I watched her walk back and forth, and when she came to a stop in front of me, after announcing how the whole house would come to a standstill, I said, "Mother, from now on I'm going to make sure I thank you for everything. Thank you even for this talk. Thank you for lunch and for bringing me soup when I'm sick and for taking me to school when I've missed the bus and for doing my laundry, and from now on, I'm just going to remember to thank you."

Mother stood there blinking at me, and I couldn't tell if she was irritated with me still or what, but she couldn't seem to get anything to come out of her mouth except some sputtering sounds, so I added, "And I'll take Sophia to her rehearsals this week if you'll thank me, too, when we get back home."

I could see by the red blotches moving up Mother's neck that this was the wrong thing to say, so I jumped up from my seat and said over Andy Williams's rendition of "Three Coins in a Fountain," "You don't
have
to thank me. I just thought you could, or you might, or ... or, something. So ... so, thanks for the talk, Mother, and I'll go now."

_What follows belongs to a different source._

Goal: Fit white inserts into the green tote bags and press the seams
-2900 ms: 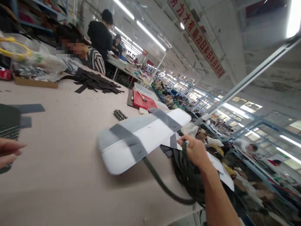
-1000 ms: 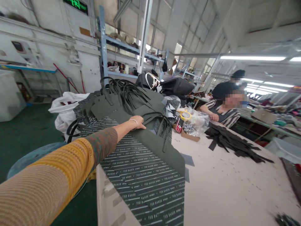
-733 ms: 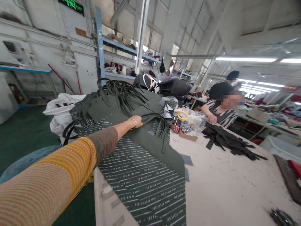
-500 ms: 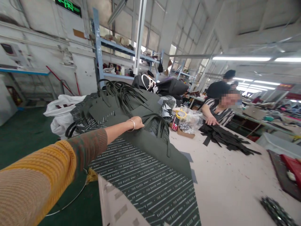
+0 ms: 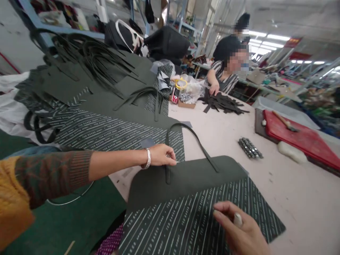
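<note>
A dark green bag panel (image 5: 186, 177) with white striped lining and a strap handle (image 5: 198, 143) lies on the table's near edge. My left hand (image 5: 162, 155) pinches its top edge by the handle's base, fingers closed. My right hand (image 5: 240, 230) hovers over the striped lining at the lower right, fingers loosely curled around a small pale object. Behind, a big stack of like panels (image 5: 101, 95) with looping straps covers the table's left end.
A person in a striped top (image 5: 223, 79) sorts black strips (image 5: 221, 102) across the table. A red mat with a brush (image 5: 292, 136), a row of metal parts (image 5: 249, 148), a pale lump (image 5: 290, 151) and a box of bagged hardware (image 5: 186, 94) also lie there.
My left hand has pulled one panel off the stack and drawn it to the near edge. My right hand has come into view over it. The camera has tilted down.
</note>
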`<state>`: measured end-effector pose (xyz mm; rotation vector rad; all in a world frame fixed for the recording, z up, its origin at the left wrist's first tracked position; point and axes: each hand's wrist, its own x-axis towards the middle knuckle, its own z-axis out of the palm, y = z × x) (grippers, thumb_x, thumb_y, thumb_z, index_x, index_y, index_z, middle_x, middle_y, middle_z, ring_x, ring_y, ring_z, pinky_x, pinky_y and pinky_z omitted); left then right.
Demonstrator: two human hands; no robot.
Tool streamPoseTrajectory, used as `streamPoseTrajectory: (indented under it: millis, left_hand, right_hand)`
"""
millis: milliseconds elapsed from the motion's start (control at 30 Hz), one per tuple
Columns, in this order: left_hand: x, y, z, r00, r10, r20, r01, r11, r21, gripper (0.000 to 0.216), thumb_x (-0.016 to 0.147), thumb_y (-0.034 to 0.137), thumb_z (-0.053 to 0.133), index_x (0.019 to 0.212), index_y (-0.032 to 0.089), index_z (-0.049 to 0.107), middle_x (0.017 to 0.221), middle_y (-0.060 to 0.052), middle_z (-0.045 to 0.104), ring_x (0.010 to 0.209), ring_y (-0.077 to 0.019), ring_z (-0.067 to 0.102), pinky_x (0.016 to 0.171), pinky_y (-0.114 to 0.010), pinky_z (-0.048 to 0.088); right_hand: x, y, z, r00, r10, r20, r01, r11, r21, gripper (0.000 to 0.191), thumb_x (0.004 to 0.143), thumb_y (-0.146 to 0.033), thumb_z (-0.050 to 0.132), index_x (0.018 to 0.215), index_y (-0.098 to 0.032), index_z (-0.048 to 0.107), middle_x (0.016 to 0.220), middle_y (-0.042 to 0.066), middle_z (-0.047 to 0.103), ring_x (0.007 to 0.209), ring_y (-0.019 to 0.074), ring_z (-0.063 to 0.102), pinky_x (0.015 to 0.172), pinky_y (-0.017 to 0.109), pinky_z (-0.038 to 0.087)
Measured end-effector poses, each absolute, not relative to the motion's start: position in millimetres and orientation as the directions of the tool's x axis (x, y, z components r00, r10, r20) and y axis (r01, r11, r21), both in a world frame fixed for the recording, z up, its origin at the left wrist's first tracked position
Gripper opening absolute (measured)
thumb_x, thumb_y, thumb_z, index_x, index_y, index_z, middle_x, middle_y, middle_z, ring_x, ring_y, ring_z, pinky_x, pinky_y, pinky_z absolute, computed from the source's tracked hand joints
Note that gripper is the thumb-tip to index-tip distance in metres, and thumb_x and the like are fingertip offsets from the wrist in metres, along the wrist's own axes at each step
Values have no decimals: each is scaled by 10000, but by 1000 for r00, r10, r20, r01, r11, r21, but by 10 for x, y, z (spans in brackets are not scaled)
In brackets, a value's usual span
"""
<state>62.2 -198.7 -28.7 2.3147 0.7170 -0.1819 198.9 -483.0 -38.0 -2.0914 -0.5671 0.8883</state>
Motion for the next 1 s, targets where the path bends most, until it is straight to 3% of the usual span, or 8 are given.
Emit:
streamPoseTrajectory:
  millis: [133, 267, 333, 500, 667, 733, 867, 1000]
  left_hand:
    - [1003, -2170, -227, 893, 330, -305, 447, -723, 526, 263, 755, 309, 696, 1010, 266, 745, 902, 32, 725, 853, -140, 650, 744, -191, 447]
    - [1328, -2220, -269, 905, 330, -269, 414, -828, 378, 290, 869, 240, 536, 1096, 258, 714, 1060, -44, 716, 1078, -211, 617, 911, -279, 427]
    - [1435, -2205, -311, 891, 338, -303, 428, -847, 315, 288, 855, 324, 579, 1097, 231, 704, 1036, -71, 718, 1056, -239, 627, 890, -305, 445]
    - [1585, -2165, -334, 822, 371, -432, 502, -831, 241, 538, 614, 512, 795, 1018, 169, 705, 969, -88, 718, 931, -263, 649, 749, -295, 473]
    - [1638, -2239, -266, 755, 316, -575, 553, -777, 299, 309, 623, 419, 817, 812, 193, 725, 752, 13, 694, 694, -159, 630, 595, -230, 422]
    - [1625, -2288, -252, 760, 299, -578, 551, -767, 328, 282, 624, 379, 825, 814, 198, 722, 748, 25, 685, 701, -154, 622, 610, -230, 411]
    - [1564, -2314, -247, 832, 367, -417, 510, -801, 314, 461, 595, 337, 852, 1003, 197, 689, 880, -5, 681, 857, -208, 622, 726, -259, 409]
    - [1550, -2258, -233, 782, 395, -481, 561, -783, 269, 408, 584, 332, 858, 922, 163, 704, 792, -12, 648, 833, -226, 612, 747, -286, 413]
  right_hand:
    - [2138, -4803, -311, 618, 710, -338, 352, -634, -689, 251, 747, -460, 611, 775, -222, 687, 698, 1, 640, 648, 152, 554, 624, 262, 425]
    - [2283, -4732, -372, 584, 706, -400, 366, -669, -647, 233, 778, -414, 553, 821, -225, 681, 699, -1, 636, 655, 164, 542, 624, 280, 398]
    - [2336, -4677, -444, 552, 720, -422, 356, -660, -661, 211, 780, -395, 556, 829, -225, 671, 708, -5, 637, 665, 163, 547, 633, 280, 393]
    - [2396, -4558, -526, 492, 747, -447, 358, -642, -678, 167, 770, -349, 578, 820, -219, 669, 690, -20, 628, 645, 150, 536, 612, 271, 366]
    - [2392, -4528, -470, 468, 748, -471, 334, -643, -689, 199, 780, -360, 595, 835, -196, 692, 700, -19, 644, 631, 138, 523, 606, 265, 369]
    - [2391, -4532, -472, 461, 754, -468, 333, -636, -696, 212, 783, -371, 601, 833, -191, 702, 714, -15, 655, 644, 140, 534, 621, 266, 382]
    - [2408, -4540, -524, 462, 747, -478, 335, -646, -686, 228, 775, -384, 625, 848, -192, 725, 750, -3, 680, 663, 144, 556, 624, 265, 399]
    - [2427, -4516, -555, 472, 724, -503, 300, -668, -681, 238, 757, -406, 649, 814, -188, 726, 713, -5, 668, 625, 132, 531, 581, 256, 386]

The record had ended and was starting over again when I scurried out of the room. I had reached the first landing on the stairs when I heard Andy Williams sing out, "Love is a many splendored thing," and I remembered Pip and how he had said that love was not something that you planned like a road trip, but an affair of the heart, and I thought it must be so, because how else could I explain my love for my mother.

TWENTY-EIGHT

That next week, I took Sophia to her rehearsals, got her settled backstage, and then I took Stewart to his ballet lessons. I hadn't spoken to my parents about Stewart and ballet because my father was out of town all that week, and it never seemed to be the right time to talk about it with Mother. She had enough to worry about with her sick friend, Madeline. She came home in the late afternoons looking so tired and hot—for once in her life she looked hot—it worried me. I did my best to help her out by getting some kind of canned or TV dinner on the table on the days when Daisy didn't come, and I cleaned up afterward, with Auntie Pie's help, and I kept quiet about the lessons. I figured my parents would realize Stewart was taking the ballet lessons when they got the bill for them, but Stewart said Mother and Dad had never said anything to him about any other bill, and he had been sneaking off for lessons whenever he could.